Duisburg Skulptur als Schriftzeichnung und Sound

Duisburg · "Missing Sculpture", fehlende Skulptur, heißt die Arbeit von Danica Dakic im Lehmbruck-Museum.

 Mit Knochenleim und Pigmenten wurden die Zitate aus Beuys-Rede vom Januar 1986 auf den Museumsboden geschrieben.

Mit Knochenleim und Pigmenten wurden die Zitate aus Beuys-Rede vom Januar 1986 auf den Museumsboden geschrieben.

Foto: egbert trogemann

"Da fehlt doch was!" Kulturdezernent Thomas Krützberg eröffnete gestern im Lehmbruck-Museum mit diesem Ausruf die Pressekonferenz zur Ausstellung "Missing Sculpture" von Danica Dakic. Wobei man sich fragen kann, ob dieser Beitrag zur seit drei Jahren laufenden Reihe "Sculpture 21st". bei der es um besonders beachtenswerte Positionen der Gegenwartsbildhauerei geht, wirklich als "Ausstellung" zu bezeichnen ist.

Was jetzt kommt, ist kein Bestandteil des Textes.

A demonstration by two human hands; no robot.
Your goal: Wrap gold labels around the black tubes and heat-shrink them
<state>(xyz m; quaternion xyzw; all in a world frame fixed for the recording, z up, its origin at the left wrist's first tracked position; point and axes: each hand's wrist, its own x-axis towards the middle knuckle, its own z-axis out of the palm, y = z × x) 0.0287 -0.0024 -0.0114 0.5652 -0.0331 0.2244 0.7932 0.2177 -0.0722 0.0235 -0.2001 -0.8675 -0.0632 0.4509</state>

Danica Dakic präsentiert nämlich in ihrer eigens für das Lehmbruck-Museum gestalteten Arbeit keineswegs ein dreidimensionales Werk, das man stellen oder hängen könnte. Ihre "fehlende Skulptur" (so der ins Deutsche übersetzte Titel) ist eine weit geschwungene Bodenzeichnung, die aus lauter Satzfetzen besteht. Diese Fragmente sind allesamt Zitate aus Joseph Beuys' Dankesrede zur Verleihung des Lehmbruck-Preises, gehalten am 12. Januar 1986, wenige Tage vor dem Tod des Künstlers am 23. Januar.

Zu dieser geschriebenen Bodenzeichnung gehört eine ziemlich lautstarke, 15-minütige Soundinstallation, bei der zum einen ein professioneller Sprecher Zitate aus Lehmbruck-Briefen vorträgt und bei der zum anderen höchst unterschiedliche Besucher des Lehmbruck-Museums in kurzen Gesprächsmitschnitten zu Wort kommen, um über Kunst und das Leben zu sprechen.

Danica Dakic hat sich eingehend mit der Geschichte des Lehmbruck-Museums, mit dem Namengeber Wilhelm Lehmbruck und mit Joseph Beuys beschäftigt, der in seiner vermächtnishaften Rede Lehmbruck als seinen "Lehrer" bezeichnet hatte. Beuys' Aussage, dass "alles Skulptur ist", habe sie zu ihrem Beitrag inspiriert, sagte die Künstlerin gestern im Pressegespräch. Danica Dakic: "Ich sehe die Arbeit in einer Generationenfolge. Es geht darum, wie sich das Konzept von Beuys' Sozialer Plastik im 21. Jahrhundert weiterdenken lässt."

Einfach hat es sich die international renommierte Künstlerin nicht gemacht. Die Beuys-Zitate hat sie nicht einfach auf den Boden der leergeräumten Glashalle des Museums geschrieben, vielmehr hat sie Buchstabe für Buchstabe mit Knochenleim und Pigmenten mühsam aufgebracht, wobei das Schriftbild von oben wie ein florales Muster wirkt. Knochenleim war übrigens ein Werkstoff, den auch Beuys, der Naturmaterialien bevorzugte, mehrmals verwendet hat.

Die Museumsbesucher werden angehalten, ihren Weg in den Zwischenräumen der Schrift, gewissermaßen zwischen den Zeilen, zu suchen, um die aus Worten bestehende Bodenzeichnung nicht zu zerstören. "Zwischen Materiellem und Immateriellem, zwischen Stimme und Schrift, zwischen den Spuren am Boden und den Klangwelten im Raum": so umschreibt Kuratorin Ronja Friedrich die "Missing Sculpture" von Danica Dakic.

Als Problem bleibt, dass die Entstehung interessanter als die nun präsentierte Arbeit ist. Gerade deshalb sind die Ausstellungseröffnung am heutigen Donnerstag, 19 Uhr, und das Künstlergespräch am Donnerstag, 2. März, ebenfalls 19 Uhr, besonders zu empfehlen, da die Künstlerin, die in Düsseldorf lebt, dabei anwesend ist. (Ausstellung bis 19. März.)